(WHAT TO DO)
Report, in full, each line of the material below in which the string "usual" occurs.

(DATA BELOW)

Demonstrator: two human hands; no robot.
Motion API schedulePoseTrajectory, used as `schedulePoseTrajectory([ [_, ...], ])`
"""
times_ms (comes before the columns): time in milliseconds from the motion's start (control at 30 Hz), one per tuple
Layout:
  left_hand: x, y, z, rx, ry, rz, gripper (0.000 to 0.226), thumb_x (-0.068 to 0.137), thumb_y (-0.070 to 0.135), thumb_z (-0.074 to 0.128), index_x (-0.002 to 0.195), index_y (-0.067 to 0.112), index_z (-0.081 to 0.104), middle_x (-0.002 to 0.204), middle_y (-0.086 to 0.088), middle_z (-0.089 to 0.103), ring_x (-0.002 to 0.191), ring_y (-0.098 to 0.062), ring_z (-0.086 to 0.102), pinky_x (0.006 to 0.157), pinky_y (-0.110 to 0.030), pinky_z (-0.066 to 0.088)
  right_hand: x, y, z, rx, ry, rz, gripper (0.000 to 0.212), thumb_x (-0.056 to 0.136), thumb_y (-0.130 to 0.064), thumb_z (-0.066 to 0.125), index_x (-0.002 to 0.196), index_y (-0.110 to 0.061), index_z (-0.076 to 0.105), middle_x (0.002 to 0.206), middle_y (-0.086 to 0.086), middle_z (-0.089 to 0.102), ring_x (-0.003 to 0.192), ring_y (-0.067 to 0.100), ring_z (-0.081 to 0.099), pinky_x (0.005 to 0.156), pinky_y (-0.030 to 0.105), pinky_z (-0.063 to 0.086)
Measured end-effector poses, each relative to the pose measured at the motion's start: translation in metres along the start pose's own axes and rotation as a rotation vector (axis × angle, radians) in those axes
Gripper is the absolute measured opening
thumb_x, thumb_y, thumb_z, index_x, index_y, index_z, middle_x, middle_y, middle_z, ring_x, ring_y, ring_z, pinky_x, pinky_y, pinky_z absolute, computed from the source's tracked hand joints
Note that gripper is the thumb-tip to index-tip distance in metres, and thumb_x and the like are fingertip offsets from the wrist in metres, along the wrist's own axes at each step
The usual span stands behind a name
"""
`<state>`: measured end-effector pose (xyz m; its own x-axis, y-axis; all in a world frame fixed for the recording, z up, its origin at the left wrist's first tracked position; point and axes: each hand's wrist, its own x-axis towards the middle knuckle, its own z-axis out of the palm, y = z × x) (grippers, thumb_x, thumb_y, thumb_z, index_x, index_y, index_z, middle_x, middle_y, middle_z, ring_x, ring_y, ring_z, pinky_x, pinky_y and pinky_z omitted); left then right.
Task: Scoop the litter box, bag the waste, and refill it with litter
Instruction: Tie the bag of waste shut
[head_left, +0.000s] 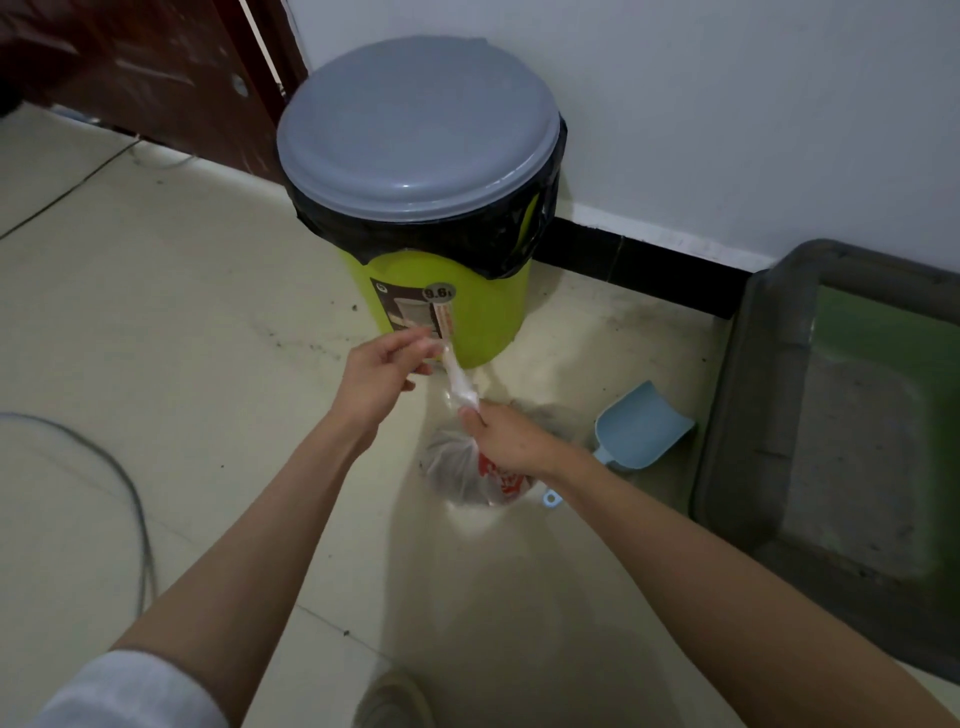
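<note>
Head view: a clear plastic bag (457, 462) with red print and a dark, greyish load is being held over the pale tiled floor (182, 338), just below the frame's centre. Its neck is being stretched into a twisted strip running toward 11 o'clock. The upper end of that strip is being pinched by the left hand (382, 371), fingers curled around it, while the bag's gathered throat is being gripped by the right hand (511, 434). At 12 o'clock from the bag, a lime-green bin (441, 312) is being kept shut by a grey lid (415, 127), with a black liner (415, 236) folded over its rim; it is standing against the white wall (727, 104). At 3 o'clock, just beside the bag, a light-blue scoop (641, 428) is lying on the floor, its handle partly hidden by the right wrist. Farther toward 3 o'clock, the grey litter box (727, 415) is being shown with a thin grey layer inside. A grey cable (130, 493) is lying at 9 o'clock, well apart.
</note>
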<state>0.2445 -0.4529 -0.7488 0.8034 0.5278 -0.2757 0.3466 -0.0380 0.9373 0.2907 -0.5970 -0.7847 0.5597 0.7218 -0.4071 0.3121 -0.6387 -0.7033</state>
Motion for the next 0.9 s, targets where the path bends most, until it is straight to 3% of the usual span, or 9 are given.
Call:
schedulePoseTrajectory([
  [133,-0.006,-0.027,-0.002,0.068,-0.087,-0.02,0.021,0.089,0.003,0.055,0.097,0.021,0.062,0.085,0.011,0.068,0.078,-0.002,0.061,0.068,-0.019,0.045,0.002,0.003,0.001,0.044,0.015,-0.003,0.038,0.102,-0.031,0.03,0.067,-0.021,0.042,0.065,-0.003,0.047,0.077,0.017,0.047,0.063,0.028,0.033],
  [233,-0.007,-0.033,0.002,0.184,-0.198,0.027,0.028,0.088,-0.004,0.054,0.106,0.014,0.065,0.088,0.011,0.068,0.068,0.012,0.057,0.06,-0.006,0.042,0.001,0.003,-0.001,0.142,-0.001,0.027,0.041,0.102,-0.035,0.027,0.1,-0.012,0.061,0.102,0.008,0.063,0.097,0.02,0.054,0.084,0.029,0.041],
  [300,-0.007,-0.032,0.004,0.253,-0.255,0.072,0.027,0.086,-0.002,0.058,0.107,0.013,0.066,0.092,0.001,0.068,0.068,0.009,0.057,0.062,-0.005,0.041,0.002,0.003,-0.004,0.237,-0.013,0.094,0.048,0.101,-0.039,0.024,0.123,-0.012,0.057,0.125,0.01,0.058,0.115,0.02,0.052,0.098,0.031,0.037],
  [367,-0.005,-0.03,0.004,0.33,-0.284,0.113,0.026,0.084,0.002,0.063,0.099,0.024,0.067,0.092,-0.001,0.066,0.072,-0.002,0.057,0.07,-0.011,0.043,0.005,0.009,-0.004,0.338,-0.008,0.124,0.045,0.1,-0.04,0.024,0.105,-0.019,0.064,0.103,-0.002,0.068,0.099,0.008,0.06,0.094,0.033,0.04],
  [400,-0.004,-0.03,0.004,0.378,-0.293,0.129,0.026,0.084,0.005,0.065,0.095,0.029,0.066,0.091,0.001,0.065,0.073,-0.007,0.056,0.073,-0.015,0.044,0.007,0.012,-0.003,0.379,0.009,0.124,0.042,0.1,-0.037,0.024,0.082,-0.026,0.06,0.075,-0.015,0.066,0.075,-0.004,0.058,0.082,0.028,0.04],
  [467,-0.003,-0.031,0.003,0.467,-0.312,0.168,0.024,0.082,0.009,0.068,0.088,0.032,0.065,0.088,0.004,0.063,0.074,-0.011,0.056,0.075,-0.021,0.045,0.008,0.011,-0.002,0.444,0.038,0.15,0.044,0.1,-0.031,0.024,0.059,-0.032,0.04,0.04,-0.017,0.047,0.048,-0.004,0.044,0.064,0.022,0.031],
  [633,-0.006,-0.04,0.006,0.553,-0.301,0.242,0.003,0.083,0.014,0.067,0.082,0.017,0.067,0.088,0.0,0.061,0.074,-0.009,0.056,0.07,-0.011,0.041,0.008,0.007,-0.002,0.48,0.041,0.177,0.04,0.097,-0.029,0.027,0.061,-0.023,0.042,0.06,-0.005,0.041,0.058,0.01,0.035,0.071,0.035,0.029],
  [800,-0.014,-0.042,0.004,0.492,-0.304,0.153,0.009,0.091,0.016,0.056,0.083,0.013,0.059,0.079,0.006,0.06,0.072,-0.006,0.055,0.068,-0.016,0.041,0.007,0.011,-0.012,0.298,0.171,0.13,0.04,0.093,-0.025,0.04,0.058,-0.019,0.058,0.055,-0.008,0.052,0.056,0.01,0.047,0.06,0.024,0.037],
  [900,-0.022,-0.031,-0.004,0.283,-0.364,0.08,0.014,0.094,0.014,0.05,0.084,0.008,0.058,0.081,-0.002,0.06,0.063,-0.002,0.05,0.065,-0.015,0.041,0.009,0.016,-0.02,0.208,0.209,0.135,0.042,0.088,-0.025,0.046,0.048,-0.024,0.06,0.06,-0.004,0.064,0.072,0.019,0.062,0.077,0.032,0.047],
])
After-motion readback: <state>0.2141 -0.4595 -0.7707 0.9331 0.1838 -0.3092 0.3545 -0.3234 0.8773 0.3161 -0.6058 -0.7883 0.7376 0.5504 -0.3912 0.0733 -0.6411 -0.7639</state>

(SOLUTION BELOW)
The usual span stands behind a name
Motion for the next 0.9 s, targets where the path bends most, until it is straight to 3% of the usual span, or 9 are given.

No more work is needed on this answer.